My biggest surprise was seeing Orcas in the Bay of Bengal one November in 1999. I was returning to the mainland for a short holiday, and saw large fins shearing the water’s surface and moving perpendicular to the ships path at dusk on our second day at sea. Only when I saw the large flipper of one of the males in the pod did I realize they were Killer whales. Seeing a sperm whale spouting into the sky at sea was very different from an occasion when an adult made its way into Port Blair harbor getting stuck and confused for two whole days until it oriented itself seaward and to freedom. Underwater life while snorkeling is another dreamy world of colour, grace and shapes as you glide above the reef peering through the confines of a mask. What’s seen on the surface is usually fleeting, ephemeral, and all about luck. I realized I was lucky to have seen these and more. I was safe from the ravaging cockroaches for now, and I turned myself to sleep.

It was the 25th and I woke up to a beautiful early morning sky tinged orange and blue with a slight but cool breeze. The nurses and hospital staff were still asleep and I had my early morning peace. I sat up cross legged on my prop like crow’s nest, blinking myself awake. The silhouettes of the Andaman Islands were coming into view through the early morning haze. The ship heaved and pitched over a lazy swell taking us closer to urban Port Blair. I reflected on the short visit to my field sites, knowing that it could be a while before I got back again. I idealistically hoped that things would change in the Nicobar Islands and that life wouldn’t be lived on the grasslands forever. My ideal is the beach. Then my eye caught sight of a being below. Just a few yards away from the ship, a huge grey brown shape appeared on the surface, moving in an opposite direction alongside. I thought ‘shark’! but ….in a few seconds, I saw its flat tail and a rounded head that could belong to only one creature- a dugong! It drifted by without a care, being heaved by the swell of the sea and carried on a current past the ship’s wake. A few seconds more and it was gone. The early morning sun reflected off the sea’s surface obscuring any further view. This was it then! Hark the herald O angels! This was a beautiful and rare sight-and a total surprise. An obese but graceful animal that is rare to see was my sight of that morning. I smiled to myself; In the Andaman’s, as in other areas, dugongs are called ‘sea pigs’…nothing close to the notion of being mermaids of the sea, but certainly a lot better than those pigs on the wing. In retrospect those pigs on the wing were the reason I got to see the fat mermaid at the gates of dawn-yet another sight to remember!
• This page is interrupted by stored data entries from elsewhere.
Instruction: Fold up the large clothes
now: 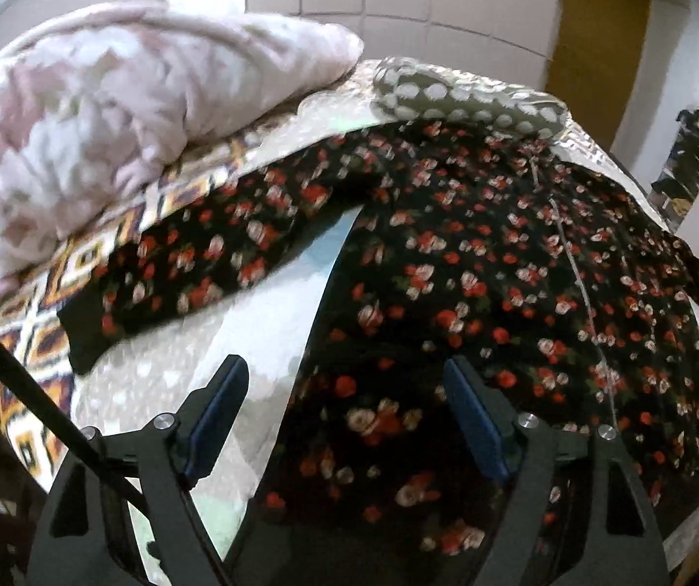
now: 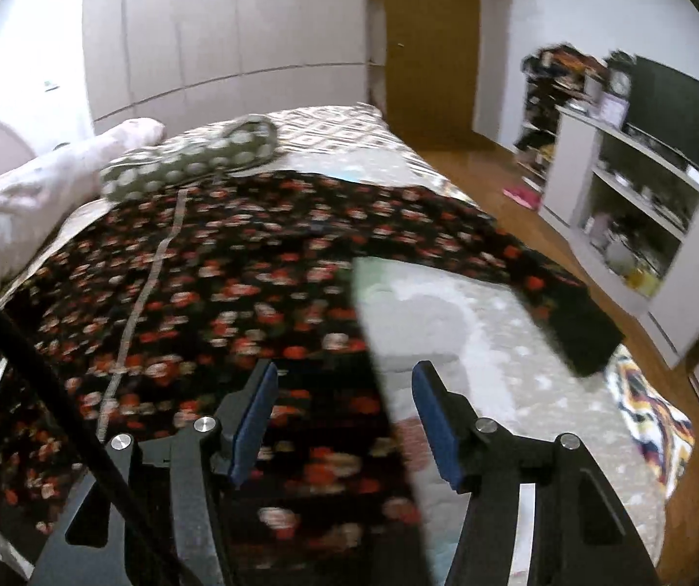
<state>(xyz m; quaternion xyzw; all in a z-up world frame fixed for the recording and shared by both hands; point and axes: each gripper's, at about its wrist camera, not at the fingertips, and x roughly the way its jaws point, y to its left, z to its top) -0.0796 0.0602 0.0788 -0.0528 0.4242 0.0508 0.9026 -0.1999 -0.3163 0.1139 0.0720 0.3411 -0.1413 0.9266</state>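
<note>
A black dress with red and white flowers (image 1: 471, 254) lies spread flat on the bed, with a pale seam line down its middle. One sleeve (image 1: 193, 263) reaches out to the left. My left gripper (image 1: 344, 364) hangs open just above the dress's left edge, with nothing pinched between its blue pads (image 1: 217, 415). From the right wrist, the same dress (image 2: 232, 263) fills the left half of the view and its other sleeve (image 2: 544, 283) stretches right. My right gripper (image 2: 345, 367) is open over the dress's right edge, holding nothing.
The pale bed sheet (image 1: 261, 322) shows beside the dress. A pink quilt (image 1: 105, 112) is bunched at the far left, with a grey polka-dot cloth (image 1: 466, 97) at the head. A patterned blanket (image 2: 652, 415) hangs off the edge. White shelves (image 2: 632, 224) and wooden floor (image 2: 486, 180) lie to the right.
</note>
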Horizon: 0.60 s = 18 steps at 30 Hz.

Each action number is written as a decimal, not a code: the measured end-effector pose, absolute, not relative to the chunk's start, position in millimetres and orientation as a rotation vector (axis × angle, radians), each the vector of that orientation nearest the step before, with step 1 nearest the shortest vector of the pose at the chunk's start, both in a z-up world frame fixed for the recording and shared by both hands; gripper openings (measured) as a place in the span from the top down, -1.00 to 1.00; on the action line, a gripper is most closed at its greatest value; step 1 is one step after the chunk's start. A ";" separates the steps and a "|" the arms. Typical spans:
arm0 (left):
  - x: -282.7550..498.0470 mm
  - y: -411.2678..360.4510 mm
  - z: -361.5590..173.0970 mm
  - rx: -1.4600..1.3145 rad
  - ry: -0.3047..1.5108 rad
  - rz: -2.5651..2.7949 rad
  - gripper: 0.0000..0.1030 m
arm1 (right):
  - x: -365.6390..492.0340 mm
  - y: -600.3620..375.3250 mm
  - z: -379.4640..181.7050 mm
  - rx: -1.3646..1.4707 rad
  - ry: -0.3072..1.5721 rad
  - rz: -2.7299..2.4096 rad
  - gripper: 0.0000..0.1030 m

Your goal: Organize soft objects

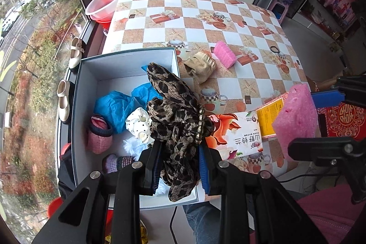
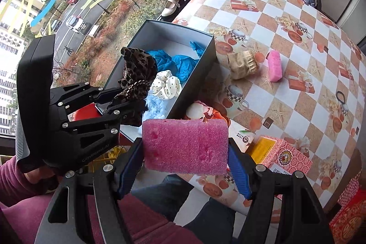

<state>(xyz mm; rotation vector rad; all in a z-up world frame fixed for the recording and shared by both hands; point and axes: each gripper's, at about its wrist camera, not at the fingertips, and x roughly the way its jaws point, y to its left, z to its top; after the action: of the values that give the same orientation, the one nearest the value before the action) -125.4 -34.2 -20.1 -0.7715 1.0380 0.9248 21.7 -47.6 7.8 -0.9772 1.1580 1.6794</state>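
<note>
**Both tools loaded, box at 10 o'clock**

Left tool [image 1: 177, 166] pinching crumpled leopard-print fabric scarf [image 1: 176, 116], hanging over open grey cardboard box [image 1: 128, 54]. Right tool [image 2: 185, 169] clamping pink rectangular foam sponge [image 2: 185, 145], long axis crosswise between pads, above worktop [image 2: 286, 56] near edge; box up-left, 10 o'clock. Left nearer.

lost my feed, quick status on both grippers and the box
Left gripper shut on leopard scarf, above open box. Right gripper shut on pink sponge. Nothing blocking the box.
</note>
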 end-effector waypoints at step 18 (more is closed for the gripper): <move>-132.9 -28.5 -20.7 -0.783 1.035 0.943 0.41 | 17.7 -42.4 8.8 -0.977 1.158 1.688 -0.39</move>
<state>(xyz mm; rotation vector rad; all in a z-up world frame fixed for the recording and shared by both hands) -132.9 -28.6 -20.7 -0.7828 1.0346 0.9427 17.7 -42.4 8.8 -0.9771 1.1584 1.6882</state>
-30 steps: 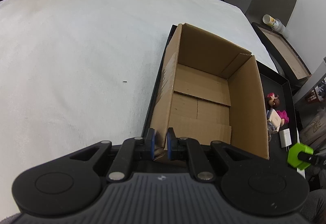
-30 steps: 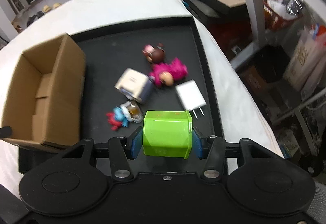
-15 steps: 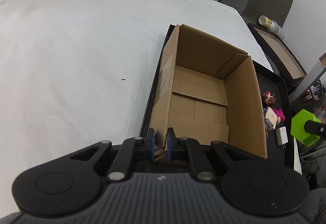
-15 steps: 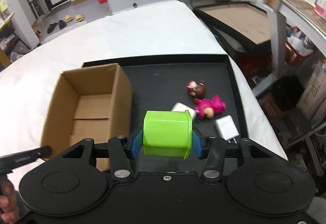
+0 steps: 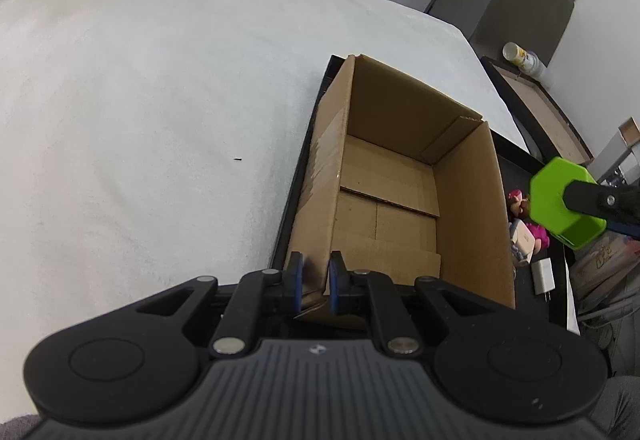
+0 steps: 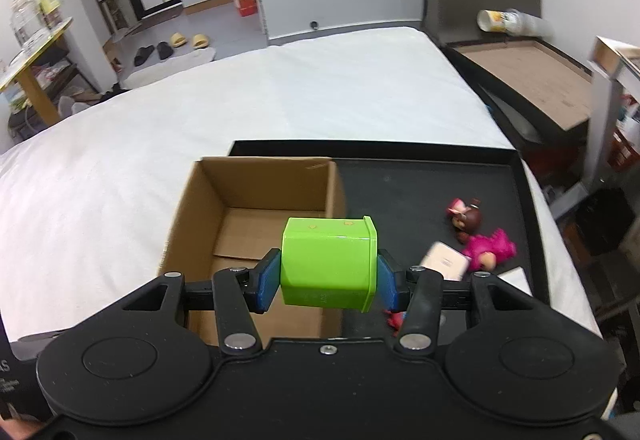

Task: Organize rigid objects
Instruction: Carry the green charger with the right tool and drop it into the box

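An open empty cardboard box (image 5: 400, 199) (image 6: 240, 207) stands at the left end of a black tray (image 6: 420, 191). My left gripper (image 5: 314, 282) is shut on the box's near left corner. My right gripper (image 6: 328, 276) is shut on a green plastic container (image 6: 328, 264) and holds it in the air above the box's right wall; it also shows at the right of the left wrist view (image 5: 560, 203). On the tray right of the box lie a brown-haired figurine (image 6: 466, 217), a pink doll (image 6: 490, 252), a beige block (image 6: 444, 262) and a white charger (image 5: 543, 274).
The tray sits on a white cloth-covered surface (image 5: 140, 119) near its right edge. A second, brown-bottomed tray (image 6: 532, 79) with a fallen cup (image 6: 504, 21) lies beyond. Furniture and clutter stand to the right, off the surface.
My right gripper has lifted the green container up from the tray and carried it left toward the box. My left gripper has kept its hold on the box corner.
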Demonstrator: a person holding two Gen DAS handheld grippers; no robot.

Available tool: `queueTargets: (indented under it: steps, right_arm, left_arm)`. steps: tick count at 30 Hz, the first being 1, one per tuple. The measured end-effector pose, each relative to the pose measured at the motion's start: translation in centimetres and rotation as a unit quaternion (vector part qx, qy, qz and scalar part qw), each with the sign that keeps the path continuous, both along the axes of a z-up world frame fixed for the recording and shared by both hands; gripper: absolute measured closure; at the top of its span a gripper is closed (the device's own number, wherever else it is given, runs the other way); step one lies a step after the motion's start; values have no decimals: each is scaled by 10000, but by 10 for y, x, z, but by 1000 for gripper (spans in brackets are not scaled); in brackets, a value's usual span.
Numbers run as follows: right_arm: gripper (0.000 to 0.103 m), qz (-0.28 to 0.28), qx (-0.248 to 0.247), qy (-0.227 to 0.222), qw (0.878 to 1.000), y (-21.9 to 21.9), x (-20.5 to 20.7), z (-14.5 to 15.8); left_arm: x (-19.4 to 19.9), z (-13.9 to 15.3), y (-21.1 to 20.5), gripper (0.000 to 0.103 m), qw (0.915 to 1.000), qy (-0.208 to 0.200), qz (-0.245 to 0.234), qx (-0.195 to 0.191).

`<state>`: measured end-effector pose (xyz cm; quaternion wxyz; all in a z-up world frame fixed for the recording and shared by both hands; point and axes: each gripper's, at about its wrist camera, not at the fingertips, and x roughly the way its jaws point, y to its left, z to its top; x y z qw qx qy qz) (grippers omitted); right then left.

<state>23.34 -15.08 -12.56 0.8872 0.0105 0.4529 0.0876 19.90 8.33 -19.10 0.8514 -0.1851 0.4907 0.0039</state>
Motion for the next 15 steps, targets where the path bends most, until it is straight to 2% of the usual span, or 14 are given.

The combination of ideas in this account may seem strange (the account is true by the way), but when I wrote them out, I realized that I happen to have a fancy for ‘living in the past’, and have lamented on the changes in lifestyle among the Nicobar Islanders. I do not turn back from that lament, but look forward to the surprises that lie ahead. Through my field research I have come across many instances of resilience among many friends and others islanders I meet. As every turn along the beach can turn up surprises, I do acknowledge that social and ecological processes do take unexpected turns-sometimes churning up beautiful versions of change.